*YOUR GOAL*.
From the records below, find each line with the string "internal" and copy it.

======== DATASET EXCERPTS

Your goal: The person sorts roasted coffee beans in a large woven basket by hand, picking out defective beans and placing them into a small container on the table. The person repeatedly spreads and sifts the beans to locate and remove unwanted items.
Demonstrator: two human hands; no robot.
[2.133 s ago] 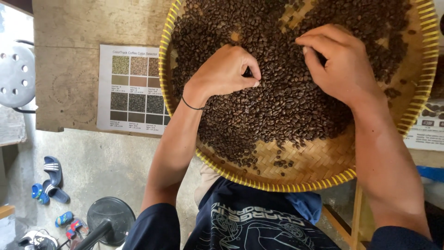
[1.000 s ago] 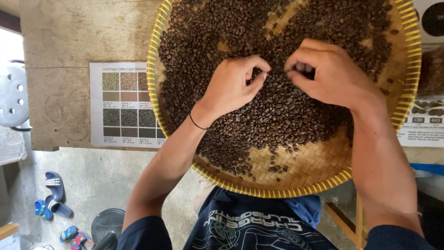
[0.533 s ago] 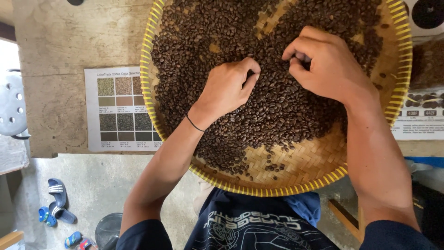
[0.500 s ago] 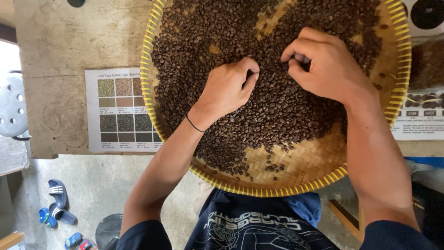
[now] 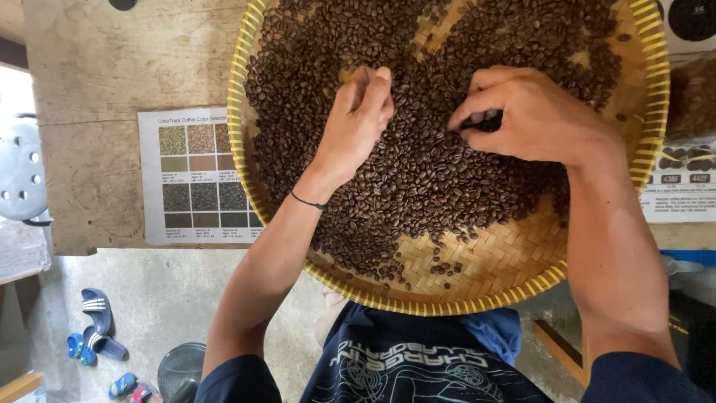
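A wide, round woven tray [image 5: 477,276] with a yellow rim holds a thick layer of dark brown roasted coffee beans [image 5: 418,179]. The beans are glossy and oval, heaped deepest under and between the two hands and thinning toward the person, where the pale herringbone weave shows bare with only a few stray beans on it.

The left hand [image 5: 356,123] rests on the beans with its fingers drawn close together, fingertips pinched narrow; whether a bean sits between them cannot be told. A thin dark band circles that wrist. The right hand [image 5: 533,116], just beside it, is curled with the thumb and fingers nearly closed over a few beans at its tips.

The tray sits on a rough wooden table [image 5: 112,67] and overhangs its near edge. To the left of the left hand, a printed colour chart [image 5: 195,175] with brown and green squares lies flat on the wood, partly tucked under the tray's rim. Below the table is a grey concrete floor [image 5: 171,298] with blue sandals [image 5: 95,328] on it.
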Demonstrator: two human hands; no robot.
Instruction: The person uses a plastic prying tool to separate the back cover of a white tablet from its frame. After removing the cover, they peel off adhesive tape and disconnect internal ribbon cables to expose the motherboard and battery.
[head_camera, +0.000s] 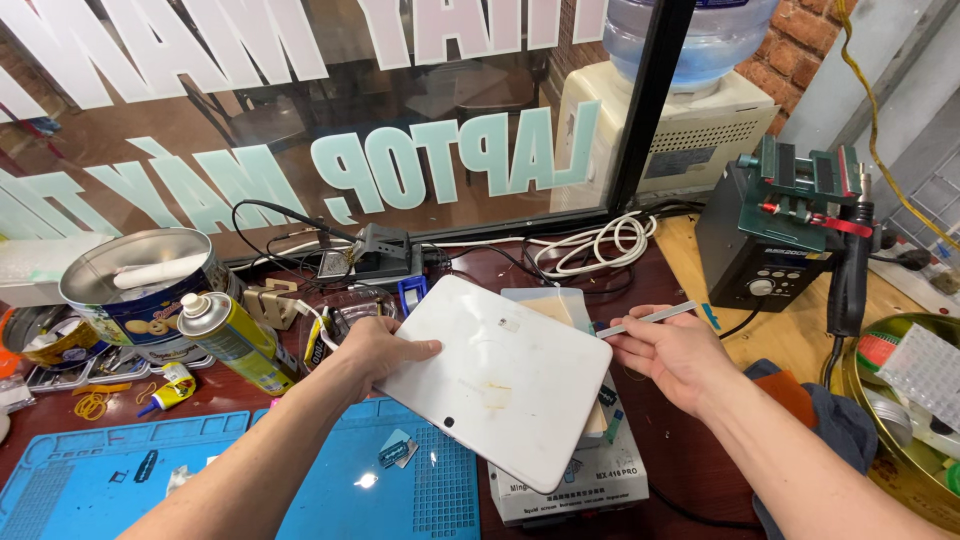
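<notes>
left: round tin (140, 285) and spray can (232, 340) beside a blue mat (330, 490). centre: left hand (375, 352) grasping a white tablet (497, 378), back up, above a grey box (570, 485). right: right hand (672, 352) pinching a thin flat tool (650, 319).

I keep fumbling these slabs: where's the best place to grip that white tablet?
By a long edge, from the side, as the left hand does: the white tablet is thin, flat and tilted, back up, so fingers wrap under its rim.
</notes>
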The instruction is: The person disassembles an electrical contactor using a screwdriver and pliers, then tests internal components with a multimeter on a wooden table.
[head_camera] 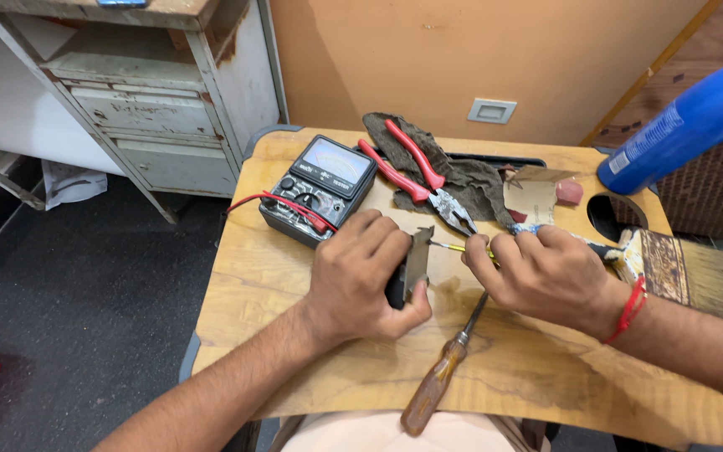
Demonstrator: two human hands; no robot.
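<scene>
Grey-metal and black, a small flat component [414, 268] stands on edge at frame centre, its long axis running roughly top to bottom of the frame. The left hand [361, 272] wraps it from the left, fingers curled tight around its dark body, thumb underneath. A thin yellow-shafted tool [449, 246] lies with its long axis almost level across the frame, tip pointing left and meeting the upper edge of the component. The right hand [541, 272] pinches this tool, fingers closed narrow around it; a red thread [629, 308] circles that wrist.

Directly below the hands, a wooden-handled screwdriver [441, 377] lies on the board, handle toward the lower edge of the frame, blade pointing up and right under the right hand. Above the hands, red-handled pliers [416, 176] rest on a dark rag [462, 176], jaws pointing lower right. A black analogue meter [320, 184] sits upper left of the hands, its red lead [286, 205] trailing across it toward the left hand. A brush [688, 272] lies at the right edge; a blue bottle [688, 125] enters from the upper right.

All items rest on a worn wooden board [537, 368] with a round hole [612, 218]. Behind it stands an orange wall [462, 50]; a pale metal cabinet [152, 109] occupies the upper left, over a dark floor [69, 318].
</scene>
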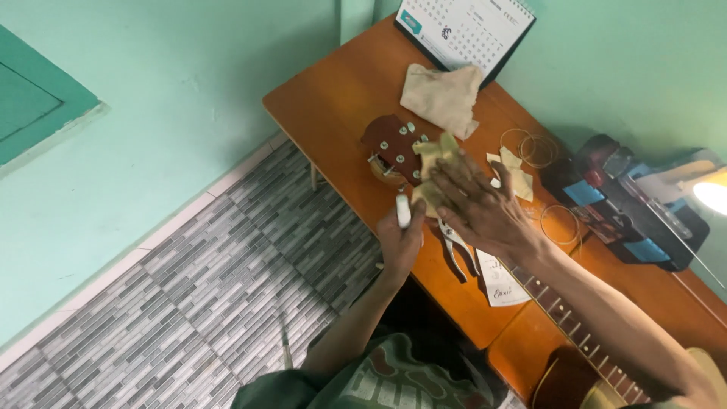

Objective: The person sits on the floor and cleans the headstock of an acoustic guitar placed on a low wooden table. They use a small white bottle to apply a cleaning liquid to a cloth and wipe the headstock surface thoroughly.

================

*EXPECTED OUTPUT*.
Instruction: The person uses a plastic prying tool to separate the back cover of a white tablet from its frame. After removing the cover, they peel off adhesive tape and disconnect internal ribbon cables to expose the motherboard and battery.
The instruction is: The person disassembles an electrical contactor using a screwdriver and pliers, then tests internal components with a multimeter on a wooden table.

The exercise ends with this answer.